## Problem statement
Of the entries that follow, how many lines hold the word "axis"? Reply with the number only.

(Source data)

== Segment start ==

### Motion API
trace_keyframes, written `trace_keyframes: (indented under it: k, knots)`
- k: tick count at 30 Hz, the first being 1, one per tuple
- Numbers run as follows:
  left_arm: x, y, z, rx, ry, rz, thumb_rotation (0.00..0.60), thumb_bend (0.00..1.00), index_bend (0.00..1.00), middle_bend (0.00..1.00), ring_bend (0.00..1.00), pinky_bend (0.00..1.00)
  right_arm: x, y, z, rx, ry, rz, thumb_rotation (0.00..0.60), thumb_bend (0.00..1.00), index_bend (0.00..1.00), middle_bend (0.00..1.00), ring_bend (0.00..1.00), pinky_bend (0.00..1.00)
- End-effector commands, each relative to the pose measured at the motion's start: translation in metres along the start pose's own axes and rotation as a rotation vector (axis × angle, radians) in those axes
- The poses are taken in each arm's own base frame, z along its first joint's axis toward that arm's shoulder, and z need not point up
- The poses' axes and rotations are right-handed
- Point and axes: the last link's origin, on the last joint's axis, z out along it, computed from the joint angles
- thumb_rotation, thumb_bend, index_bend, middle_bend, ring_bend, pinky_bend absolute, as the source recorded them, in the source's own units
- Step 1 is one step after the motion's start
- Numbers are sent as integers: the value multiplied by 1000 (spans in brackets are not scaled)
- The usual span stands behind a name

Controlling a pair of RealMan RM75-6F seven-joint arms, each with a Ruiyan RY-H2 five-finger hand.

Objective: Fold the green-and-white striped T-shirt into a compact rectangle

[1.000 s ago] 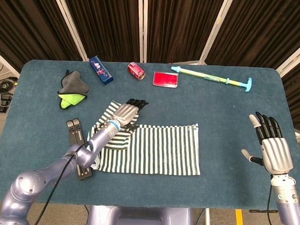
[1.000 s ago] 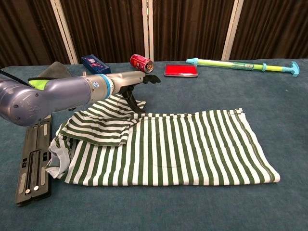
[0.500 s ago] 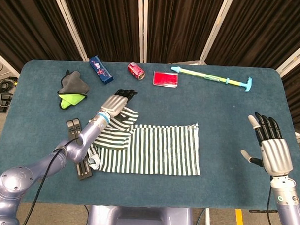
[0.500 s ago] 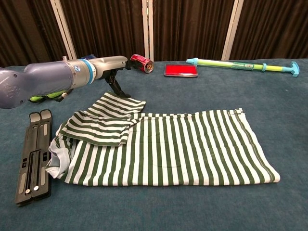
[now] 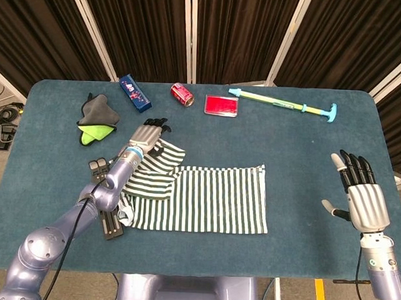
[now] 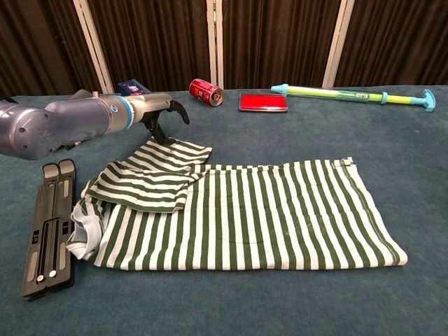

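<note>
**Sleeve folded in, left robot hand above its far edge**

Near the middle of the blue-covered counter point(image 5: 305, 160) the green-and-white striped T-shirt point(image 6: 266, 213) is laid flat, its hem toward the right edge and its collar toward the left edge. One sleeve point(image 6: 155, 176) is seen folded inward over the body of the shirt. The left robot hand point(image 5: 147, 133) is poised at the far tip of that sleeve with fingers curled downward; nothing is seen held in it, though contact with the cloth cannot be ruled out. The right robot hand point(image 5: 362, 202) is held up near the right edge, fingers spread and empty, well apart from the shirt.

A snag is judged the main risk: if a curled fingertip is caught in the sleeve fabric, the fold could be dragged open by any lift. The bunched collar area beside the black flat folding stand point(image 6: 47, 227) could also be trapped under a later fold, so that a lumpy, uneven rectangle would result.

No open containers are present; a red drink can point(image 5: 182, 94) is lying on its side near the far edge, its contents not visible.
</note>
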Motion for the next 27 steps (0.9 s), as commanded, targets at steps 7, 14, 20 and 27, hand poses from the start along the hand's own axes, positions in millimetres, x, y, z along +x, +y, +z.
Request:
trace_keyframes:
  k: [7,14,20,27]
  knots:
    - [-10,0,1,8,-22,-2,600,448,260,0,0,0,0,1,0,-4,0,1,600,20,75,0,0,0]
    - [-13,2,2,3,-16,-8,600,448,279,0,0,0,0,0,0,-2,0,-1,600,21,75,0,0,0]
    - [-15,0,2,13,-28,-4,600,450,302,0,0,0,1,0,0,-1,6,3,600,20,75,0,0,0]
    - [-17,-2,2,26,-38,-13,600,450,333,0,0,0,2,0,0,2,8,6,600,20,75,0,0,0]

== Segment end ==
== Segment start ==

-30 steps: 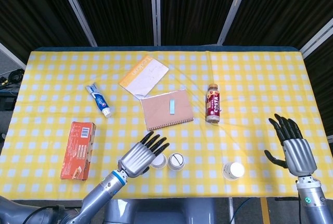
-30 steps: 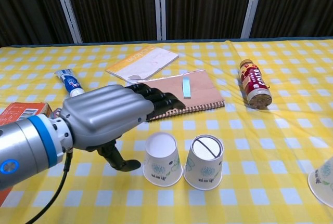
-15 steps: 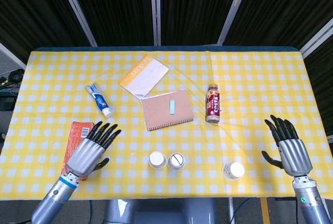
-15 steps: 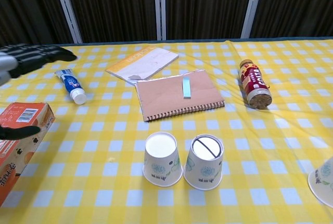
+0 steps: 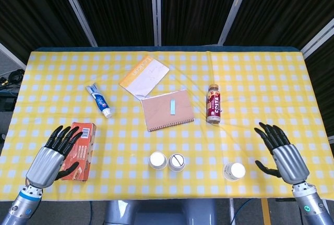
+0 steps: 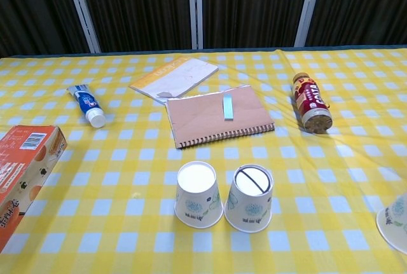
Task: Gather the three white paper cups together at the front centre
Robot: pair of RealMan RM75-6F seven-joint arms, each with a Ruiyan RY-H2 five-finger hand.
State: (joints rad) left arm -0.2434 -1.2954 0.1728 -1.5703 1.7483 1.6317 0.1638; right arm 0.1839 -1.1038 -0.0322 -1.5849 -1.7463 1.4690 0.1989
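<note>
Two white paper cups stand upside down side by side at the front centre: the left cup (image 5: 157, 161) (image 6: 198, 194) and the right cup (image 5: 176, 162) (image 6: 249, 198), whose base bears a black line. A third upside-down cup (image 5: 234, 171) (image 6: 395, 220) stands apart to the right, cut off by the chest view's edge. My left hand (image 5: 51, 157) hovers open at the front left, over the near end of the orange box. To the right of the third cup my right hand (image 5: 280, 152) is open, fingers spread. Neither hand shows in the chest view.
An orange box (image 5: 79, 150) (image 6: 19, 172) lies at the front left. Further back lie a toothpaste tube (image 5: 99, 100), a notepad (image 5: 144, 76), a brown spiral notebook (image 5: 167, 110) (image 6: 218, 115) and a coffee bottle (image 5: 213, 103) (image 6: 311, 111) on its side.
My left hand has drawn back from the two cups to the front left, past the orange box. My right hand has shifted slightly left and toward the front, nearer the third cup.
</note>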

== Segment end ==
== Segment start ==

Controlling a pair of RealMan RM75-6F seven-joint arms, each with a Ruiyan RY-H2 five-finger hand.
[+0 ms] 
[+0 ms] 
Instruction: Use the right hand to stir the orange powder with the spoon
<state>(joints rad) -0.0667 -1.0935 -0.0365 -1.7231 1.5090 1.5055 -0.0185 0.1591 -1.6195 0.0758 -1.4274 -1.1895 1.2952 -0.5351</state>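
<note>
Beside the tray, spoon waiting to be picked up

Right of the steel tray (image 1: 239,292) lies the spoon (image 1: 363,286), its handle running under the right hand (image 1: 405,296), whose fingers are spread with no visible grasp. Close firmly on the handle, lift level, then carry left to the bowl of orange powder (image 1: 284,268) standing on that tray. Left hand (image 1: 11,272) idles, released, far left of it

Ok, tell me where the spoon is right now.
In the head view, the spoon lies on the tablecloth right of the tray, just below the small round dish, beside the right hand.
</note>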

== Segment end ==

## Result of this exercise
3